不眠症とナルコレプシーは、どちらも非常に眠くなる病気です。どちらの症状でも、日中、運転中にも眠ってしまうことがあります。しかし、ナルコレプシーの場合は「睡眠発作」を起こし、突然疲れが襲ってきて、自分が眠っていることに気づかないことがあります。一方、不眠症の場合は、夜に十分な睡眠がとれていないため、日中に眠くなったり、眠ってしまったりするのでしょう。

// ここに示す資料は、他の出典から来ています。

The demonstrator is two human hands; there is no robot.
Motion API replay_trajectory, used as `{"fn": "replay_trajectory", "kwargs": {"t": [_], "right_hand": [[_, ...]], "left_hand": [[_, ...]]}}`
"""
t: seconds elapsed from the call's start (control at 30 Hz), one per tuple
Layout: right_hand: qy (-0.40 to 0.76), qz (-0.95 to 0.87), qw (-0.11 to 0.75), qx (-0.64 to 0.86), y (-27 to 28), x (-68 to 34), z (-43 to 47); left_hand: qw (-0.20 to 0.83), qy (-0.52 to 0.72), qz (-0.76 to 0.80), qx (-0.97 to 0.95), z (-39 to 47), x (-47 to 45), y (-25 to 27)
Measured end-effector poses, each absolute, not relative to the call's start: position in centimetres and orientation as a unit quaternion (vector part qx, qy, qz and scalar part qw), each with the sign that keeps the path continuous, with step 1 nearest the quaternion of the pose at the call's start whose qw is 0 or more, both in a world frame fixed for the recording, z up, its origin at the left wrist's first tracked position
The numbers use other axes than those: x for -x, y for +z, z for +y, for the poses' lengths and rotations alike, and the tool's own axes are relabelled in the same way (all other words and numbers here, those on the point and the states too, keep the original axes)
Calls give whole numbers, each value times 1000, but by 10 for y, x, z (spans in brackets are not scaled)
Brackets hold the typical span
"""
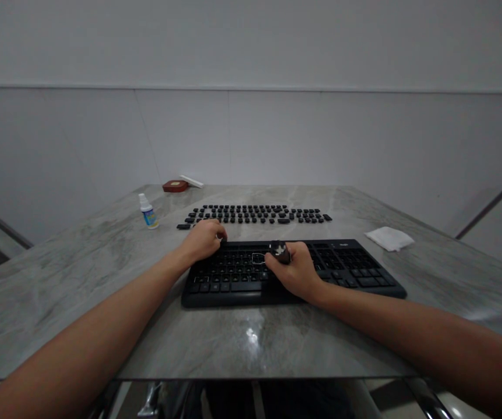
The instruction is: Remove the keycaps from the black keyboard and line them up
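A black keyboard [233, 299] lies near the front of the table, many of its key positions bare of caps. My right hand [300, 273] is closed around the dark handle of a keycap puller [280, 251], above the middle of the keyboard. The puller's thin wire loop [258, 258] points left over the keys. At the keyboard's back left corner, my left hand [205, 240] has curled fingers against the edge; its fingertips are partly hidden. Behind the keyboard, removed black keycaps [244, 214] are laid out in rows.
A small white spray bottle with a blue label [148, 212] stands at left. A reddish-brown box [175, 185] and a white flat strip [191, 181] lie at the back. Folded white tissue [389, 238] rests at right. The marble-patterned table [251, 343] meets a pale wall behind.
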State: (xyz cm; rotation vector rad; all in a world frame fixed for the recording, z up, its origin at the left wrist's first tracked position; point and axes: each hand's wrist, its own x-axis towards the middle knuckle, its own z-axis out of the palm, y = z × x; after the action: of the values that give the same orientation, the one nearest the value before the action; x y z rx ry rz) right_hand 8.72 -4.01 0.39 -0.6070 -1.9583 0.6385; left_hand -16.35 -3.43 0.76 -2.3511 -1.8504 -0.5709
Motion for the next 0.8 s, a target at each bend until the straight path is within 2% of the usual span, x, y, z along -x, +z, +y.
{"fn": "replay_trajectory", "kwargs": {"t": [0.33,0.57,0.8], "right_hand": [[254,-803,481,241,3,-87,-40],[254,-805,475,249,3,-87,-40],[248,-806,478,246,2,-86,-39]], "left_hand": [[53,-143,-612,776,-33,166,5],[56,-199,-615,761,-38,162,9],[45,-155,-621,767,-40,160,11]]}}
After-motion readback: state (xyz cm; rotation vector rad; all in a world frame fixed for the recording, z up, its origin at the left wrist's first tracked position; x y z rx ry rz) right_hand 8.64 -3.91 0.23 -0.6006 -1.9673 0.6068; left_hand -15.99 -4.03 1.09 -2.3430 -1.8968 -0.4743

睡眠障害の原因はそれぞれ異なります。ストレス、生活の大きな変化、旅行、頻繁に昼寝をすることなどが不眠症の原因になることがあります。

その他に考えられる原因としては

  • 関節炎や頭痛などの症状による痛み

  • 胸やけ

  • うつ病・不安神経症

  • レストレスレッグス症候群(RLS)や睡眠時無呼吸症候群など、その他の睡眠障害

  • 心臓病、高血圧、喘息、またはアレルギーを管理するために服用している薬を含む薬物

ナルコレプシーの多くの人は、化学物質であるヒポクレチンのレベルが低くなっています。この化学物質が不足すると、脳が睡眠サイクルをコントロールすることが難しくなります。専門家は、免疫系の問題がヒポクレチンの低下を引き起こすと見ています。

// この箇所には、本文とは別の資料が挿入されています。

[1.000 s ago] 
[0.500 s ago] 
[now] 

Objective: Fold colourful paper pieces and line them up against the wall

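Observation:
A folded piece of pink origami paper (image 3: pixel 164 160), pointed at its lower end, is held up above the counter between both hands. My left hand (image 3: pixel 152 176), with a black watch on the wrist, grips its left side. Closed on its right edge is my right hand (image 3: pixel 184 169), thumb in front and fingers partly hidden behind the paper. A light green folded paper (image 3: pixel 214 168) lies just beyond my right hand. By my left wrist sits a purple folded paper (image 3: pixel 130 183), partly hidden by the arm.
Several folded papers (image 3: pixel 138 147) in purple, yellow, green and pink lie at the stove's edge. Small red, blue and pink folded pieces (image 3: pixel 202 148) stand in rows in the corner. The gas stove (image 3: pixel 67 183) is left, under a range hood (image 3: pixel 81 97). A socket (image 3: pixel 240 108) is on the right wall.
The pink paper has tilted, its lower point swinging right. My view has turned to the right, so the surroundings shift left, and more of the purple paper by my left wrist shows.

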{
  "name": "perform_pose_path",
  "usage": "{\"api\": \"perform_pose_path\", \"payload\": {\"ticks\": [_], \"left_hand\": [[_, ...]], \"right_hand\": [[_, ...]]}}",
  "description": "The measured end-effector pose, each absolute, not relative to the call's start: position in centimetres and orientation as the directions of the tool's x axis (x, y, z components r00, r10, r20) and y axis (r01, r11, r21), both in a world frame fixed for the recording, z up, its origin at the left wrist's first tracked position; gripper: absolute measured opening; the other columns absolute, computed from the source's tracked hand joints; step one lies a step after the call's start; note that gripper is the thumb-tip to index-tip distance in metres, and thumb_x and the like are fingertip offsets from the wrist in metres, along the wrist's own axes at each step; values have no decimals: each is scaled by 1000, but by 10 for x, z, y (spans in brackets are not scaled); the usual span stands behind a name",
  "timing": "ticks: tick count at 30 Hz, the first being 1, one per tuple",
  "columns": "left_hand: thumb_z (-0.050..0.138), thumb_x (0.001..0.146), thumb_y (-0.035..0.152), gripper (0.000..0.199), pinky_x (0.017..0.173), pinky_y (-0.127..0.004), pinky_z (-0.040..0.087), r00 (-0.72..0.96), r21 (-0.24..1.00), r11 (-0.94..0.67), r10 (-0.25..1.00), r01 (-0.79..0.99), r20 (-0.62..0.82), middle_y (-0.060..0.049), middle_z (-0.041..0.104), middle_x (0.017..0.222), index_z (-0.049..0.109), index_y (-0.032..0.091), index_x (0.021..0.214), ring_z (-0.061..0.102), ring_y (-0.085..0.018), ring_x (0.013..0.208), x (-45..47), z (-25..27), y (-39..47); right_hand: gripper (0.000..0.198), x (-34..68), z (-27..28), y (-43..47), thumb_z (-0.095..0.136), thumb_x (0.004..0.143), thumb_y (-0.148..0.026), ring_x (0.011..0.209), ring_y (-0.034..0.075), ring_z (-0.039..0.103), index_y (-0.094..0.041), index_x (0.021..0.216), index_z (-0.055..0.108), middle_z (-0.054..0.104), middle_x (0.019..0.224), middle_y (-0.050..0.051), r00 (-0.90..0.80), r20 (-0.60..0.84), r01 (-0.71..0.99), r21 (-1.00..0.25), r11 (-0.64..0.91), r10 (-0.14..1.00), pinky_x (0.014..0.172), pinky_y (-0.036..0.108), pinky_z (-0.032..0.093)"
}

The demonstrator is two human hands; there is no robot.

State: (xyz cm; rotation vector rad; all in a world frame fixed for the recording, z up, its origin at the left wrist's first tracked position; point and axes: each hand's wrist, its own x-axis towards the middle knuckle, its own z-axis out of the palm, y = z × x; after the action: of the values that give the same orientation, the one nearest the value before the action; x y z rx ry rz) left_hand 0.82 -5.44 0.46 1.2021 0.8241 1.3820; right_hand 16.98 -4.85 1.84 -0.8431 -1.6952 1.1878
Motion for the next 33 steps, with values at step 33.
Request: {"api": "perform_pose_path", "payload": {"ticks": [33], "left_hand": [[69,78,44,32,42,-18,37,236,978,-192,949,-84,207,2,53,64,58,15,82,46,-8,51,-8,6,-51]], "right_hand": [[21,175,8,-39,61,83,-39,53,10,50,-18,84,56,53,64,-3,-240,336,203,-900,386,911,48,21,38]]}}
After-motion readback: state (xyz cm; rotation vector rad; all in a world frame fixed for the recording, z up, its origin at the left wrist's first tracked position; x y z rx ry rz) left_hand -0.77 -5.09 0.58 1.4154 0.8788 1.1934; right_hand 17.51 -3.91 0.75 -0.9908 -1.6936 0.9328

ごくまれに、遺伝子が関与している場合もあります。ナルコレプシーの人のうち、家族にナルコレプシーの人がいる人は10%未満です。

2つの症状の関連性

ナルコレプシーと不眠症には、オレキシンと呼ばれる化学伝達物質が共通に存在します。神経細胞はオレキシンを分泌することで、細胞同士の会話を助けます。専門家は、この化学物質が、日中の眠気や注意力の維持に重要な役割を担っていると考えています。

1型ナルコレプシーの方は、オレキシンを産生する神経細胞が非常に少なくなっています。この化学物質が不足すると、日中の眠気やカタプレキシーのような症状を引き起こします。

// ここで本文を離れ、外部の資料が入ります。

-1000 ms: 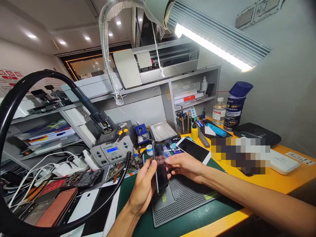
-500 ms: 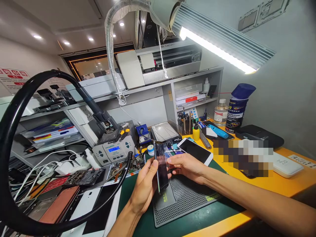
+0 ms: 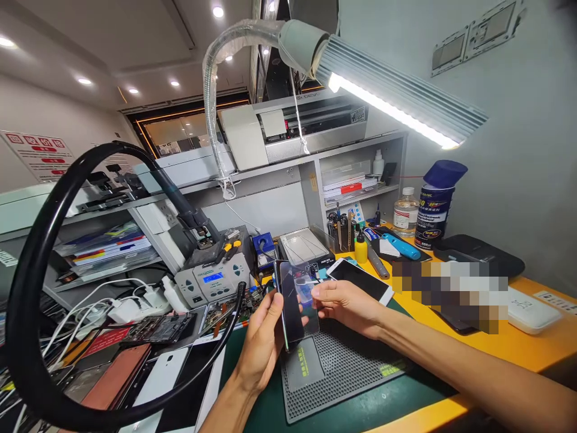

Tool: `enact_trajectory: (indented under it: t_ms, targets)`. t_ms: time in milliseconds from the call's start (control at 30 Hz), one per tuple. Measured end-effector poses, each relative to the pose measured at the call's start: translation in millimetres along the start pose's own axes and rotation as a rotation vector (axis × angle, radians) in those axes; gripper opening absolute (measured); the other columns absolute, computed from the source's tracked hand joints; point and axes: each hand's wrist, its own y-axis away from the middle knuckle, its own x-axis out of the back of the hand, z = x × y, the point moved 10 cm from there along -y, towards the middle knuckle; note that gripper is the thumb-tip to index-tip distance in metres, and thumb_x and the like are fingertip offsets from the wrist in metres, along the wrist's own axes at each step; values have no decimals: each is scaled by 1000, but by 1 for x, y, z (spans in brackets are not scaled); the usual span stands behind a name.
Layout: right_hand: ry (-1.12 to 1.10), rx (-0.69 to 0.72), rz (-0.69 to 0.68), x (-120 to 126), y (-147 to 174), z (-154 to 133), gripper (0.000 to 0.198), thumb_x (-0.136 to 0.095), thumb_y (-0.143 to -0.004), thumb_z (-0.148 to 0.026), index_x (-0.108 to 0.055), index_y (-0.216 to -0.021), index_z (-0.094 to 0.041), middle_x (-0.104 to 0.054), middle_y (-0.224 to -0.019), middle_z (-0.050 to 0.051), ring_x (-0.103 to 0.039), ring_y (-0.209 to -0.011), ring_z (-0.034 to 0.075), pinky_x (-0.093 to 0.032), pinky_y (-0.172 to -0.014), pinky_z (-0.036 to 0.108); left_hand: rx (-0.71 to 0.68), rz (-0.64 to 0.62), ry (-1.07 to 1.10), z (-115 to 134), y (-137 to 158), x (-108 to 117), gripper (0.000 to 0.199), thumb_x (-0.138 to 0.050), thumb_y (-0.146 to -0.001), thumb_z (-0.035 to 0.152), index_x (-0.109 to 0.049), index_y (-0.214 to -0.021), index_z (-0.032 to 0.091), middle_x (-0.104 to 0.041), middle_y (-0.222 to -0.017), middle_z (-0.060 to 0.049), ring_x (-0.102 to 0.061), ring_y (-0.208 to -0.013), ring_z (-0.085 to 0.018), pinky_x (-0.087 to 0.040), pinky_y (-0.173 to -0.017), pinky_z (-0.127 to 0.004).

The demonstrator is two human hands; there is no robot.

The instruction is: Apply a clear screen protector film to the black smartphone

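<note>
My left hand [image 3: 260, 340] grips a dark-screened phone [image 3: 290, 310] by its edge, thumb along the near side. The phone stands tilted above a grey textured mat [image 3: 342, 376]. Off the phone's right side, a clear film [image 3: 312, 323] spreads out, and my right hand [image 3: 346, 305] pinches its outer edge between thumb and fingertips. Whether the film still touches the phone along one side I cannot tell. A white-framed phone [image 3: 363, 281] lies behind my right hand, its black screen facing up.
A black hose [image 3: 13, 313] loops on the left from the soldering station [image 3: 214, 279]. Several phones and parts lie at lower left. On the right stand a yellow bottle [image 3: 361, 248], a clear bottle [image 3: 406, 213] and a spray can [image 3: 433, 213]. A lamp [image 3: 401, 90] hangs overhead.
The clear film now stands farther out from the phone's screen, and my right hand has moved slightly right with it. The phone is turned more toward me. The camera view has shifted a little.
</note>
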Motion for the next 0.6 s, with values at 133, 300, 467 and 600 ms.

不眠症の人は、オレキシンが多すぎるため、眠れないのです。ダリドレキサント(Quviviq)およびスボレキサント(Belsomra)は、オレキシンを阻害することによって機能する不眠症治療薬です。研究者は、オレキシンのレベルを高めるナルコレプシー治療法を研究しています。

不眠症は、ナルコレプシーの症状である可能性もあります。日中に眠気を感じても、夜間はなかなか寝付けないことがあります。